Selain itu, maskapai juga masih memiliki pengeluaran layanan infrastruktur seperti untuk pengelola bandara yaitu Angkasa Pura dan Airnav selaku pengatur lalu lintas udara.

 

Reporter: Yayu Agustini Rahayu

Sumber: Merdeka.com

Sebelumnya, kelesuan bisnis penerbangan di tanah air juga pernah diungkapkan oleh Direktur Utama Lion Air, Edward Sirait. Dia mengatakan tahun 2016 hingga sekarang merupakan masa-masa terberat untuk dunia penerbangan.

Dia mengklaim semua maskapai yang ada di dalam negeri mengalami kerugian serupa."Berat, gak ada yang gak berat. Semuanya (maskapai rugi), gak ada airlines di Indonesia setau saya yang untung," kata Edward.

Edward mengatakan, bisnis penerbangan mengalami kondisi keuangan yang berat sejak tahun 2016. Tidak heran jika ada maskapai yang sampai menutup perusahaannya.

"Rugi makin besar, bahagia hanya sampai Tahun 2015 saja, Tahun 2016 ya masih bisa senyum, 2018 gigit jari, intinya berat. Jadi jangan dikata ada perusahaan yang akhirnya angkat bendera putih (menyerah) itu nyata, itu bukan hanya bicara risk management ya itu pertempuran kan," dia menandaskan.

Edward menjelaskan beberapa penyebab kerugian di antaranya adalah nilai tukar rupiah yang tidak stabil, lesunya daya beli penumpang dan harga bahan bakar pesawat yang naik.

"Kita punya nilai tukar lumayan tinggi kan, kemudian di akhir-akhir tahun ini harga fuel kan naik.
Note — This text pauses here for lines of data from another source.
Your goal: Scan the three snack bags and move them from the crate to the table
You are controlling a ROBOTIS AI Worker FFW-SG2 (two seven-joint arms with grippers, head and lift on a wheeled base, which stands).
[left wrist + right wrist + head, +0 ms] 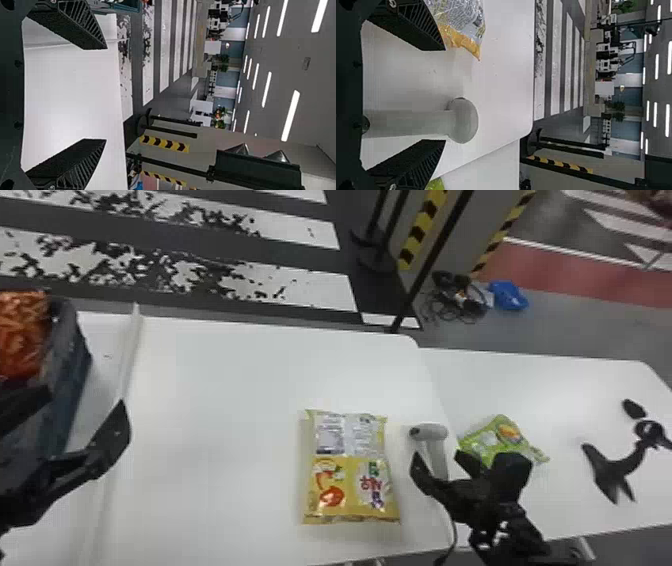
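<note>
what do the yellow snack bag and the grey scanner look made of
The yellow snack bag looks like thin, glossy plastic film, perhaps foil-lined: bright glints and creases. The grey scanner seems hard plastic, probably matte: smooth, softly shaded.

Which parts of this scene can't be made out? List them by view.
Head view:
- part of the crate, cut off by the left edge
- part of the green bag, behind the right gripper
- fine print on the yellow bag, too small

Right wrist view:
- part of the yellow bag, cut off by the picture's edge
</note>
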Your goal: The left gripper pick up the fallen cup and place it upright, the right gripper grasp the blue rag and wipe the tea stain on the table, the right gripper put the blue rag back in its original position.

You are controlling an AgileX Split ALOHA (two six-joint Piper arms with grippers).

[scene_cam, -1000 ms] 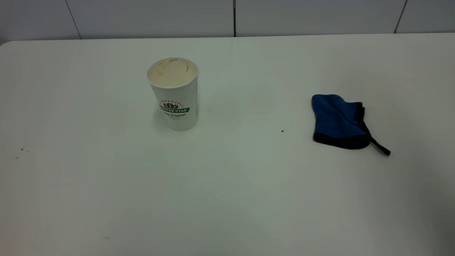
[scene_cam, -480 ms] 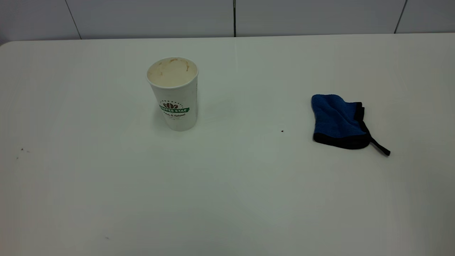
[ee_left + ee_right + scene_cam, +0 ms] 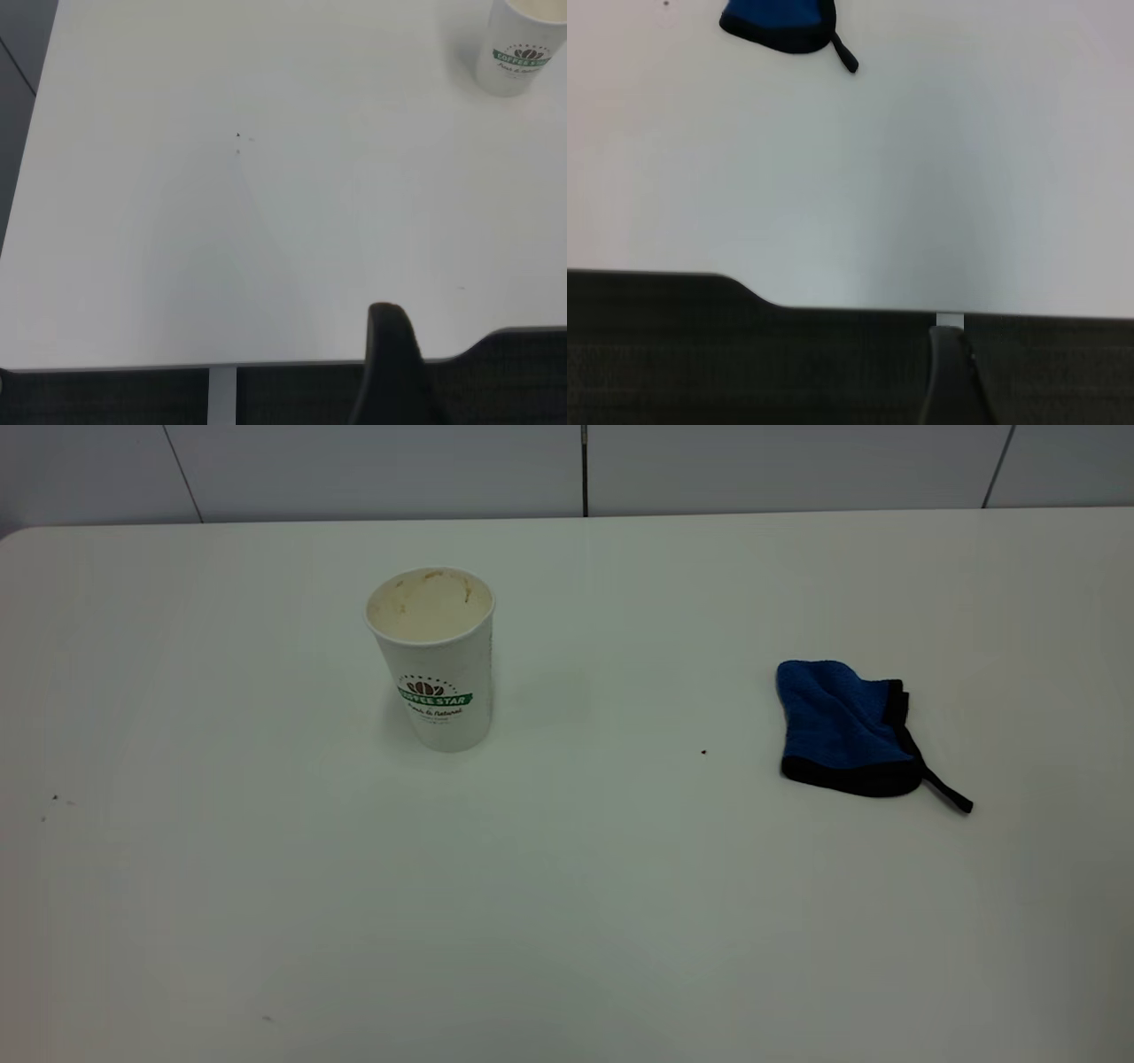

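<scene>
The white cup [image 3: 434, 660] with the green "COFFEE STAR" logo stands upright left of the middle of the table [image 3: 567, 886], its stained cream inside showing; the left wrist view also catches the cup [image 3: 523, 49]. The blue rag [image 3: 842, 728] lies crumpled at the right, black edging and loop tail toward the front; in the right wrist view the blue rag [image 3: 780, 22] is far off. No tea stain shows on the table. Neither arm appears in the exterior view. My left gripper [image 3: 390, 354] and right gripper [image 3: 950, 372] sit pulled back past the table's edge, holding nothing I can see.
A tiny dark speck [image 3: 703, 752] lies between cup and rag, and more specks [image 3: 53, 798] sit at the far left. A grey tiled wall [image 3: 585, 469] runs behind the table. Dark floor [image 3: 744, 354] lies beyond the table edge in both wrist views.
</scene>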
Terus ada masa kemarin itu penumpangnya agak lesu kan, jadi berat. Walaupun secara total penumpang nasionalnya tetap bertumbuh, tetapi bagi airlines gak bisa naikin yield, makanya teriak semua," kata dia.

Edward berharap harga minyak dunia tidak akan bergejolak agar tidak mempengaruhi stabilitas keuangan maskapai penerbangan. "Makanya nih mudah-mudahan kan minyak mentah naik nih, kalau avtur naik lagi ya makin berat," keluhnya.

Kondisi tersebut, lanjutnya, juga terjadi di beberapa maskapai di negara lain. "Bisnis airlines secara global sama kok, Emirates juga sama, yang saya tahu ya, airlines-airlines the best untung gak segede tahun sebelumnya. Semua rugi, berat. Cuma masalah besaran (kerugian) berbeda-beda."

Kendati demikian, Edward enggan mengungkapkan berapa total kerugian yang diderita perusahaannya. Selain itu, proses audit masih berlangsung sehingga total kerugian pastinya belum diketahui.

"Relatif ya, pokoknya rugi lah. Intinya rugi naik dibanding 2016. Kalau ditanya ruginya besar, ya besar, berapa nilai nominalnya tunggu hasil audit.

Edward saat ini tengah gencar melakukan penerbangan malam hari sebagai salah satu strategi menutup kerugian perusahaan. "Kami sudah lakukan peningkatan-peningkatan utilisasi dengan terbang malam ke China kemudian lakukan efisiensi, salah satu yang kami kejar itu kan dalam rangka untuk kurangi ketergantungan penggunaan valas yang notabene akan pengaruh ke operasional penerbangan kan."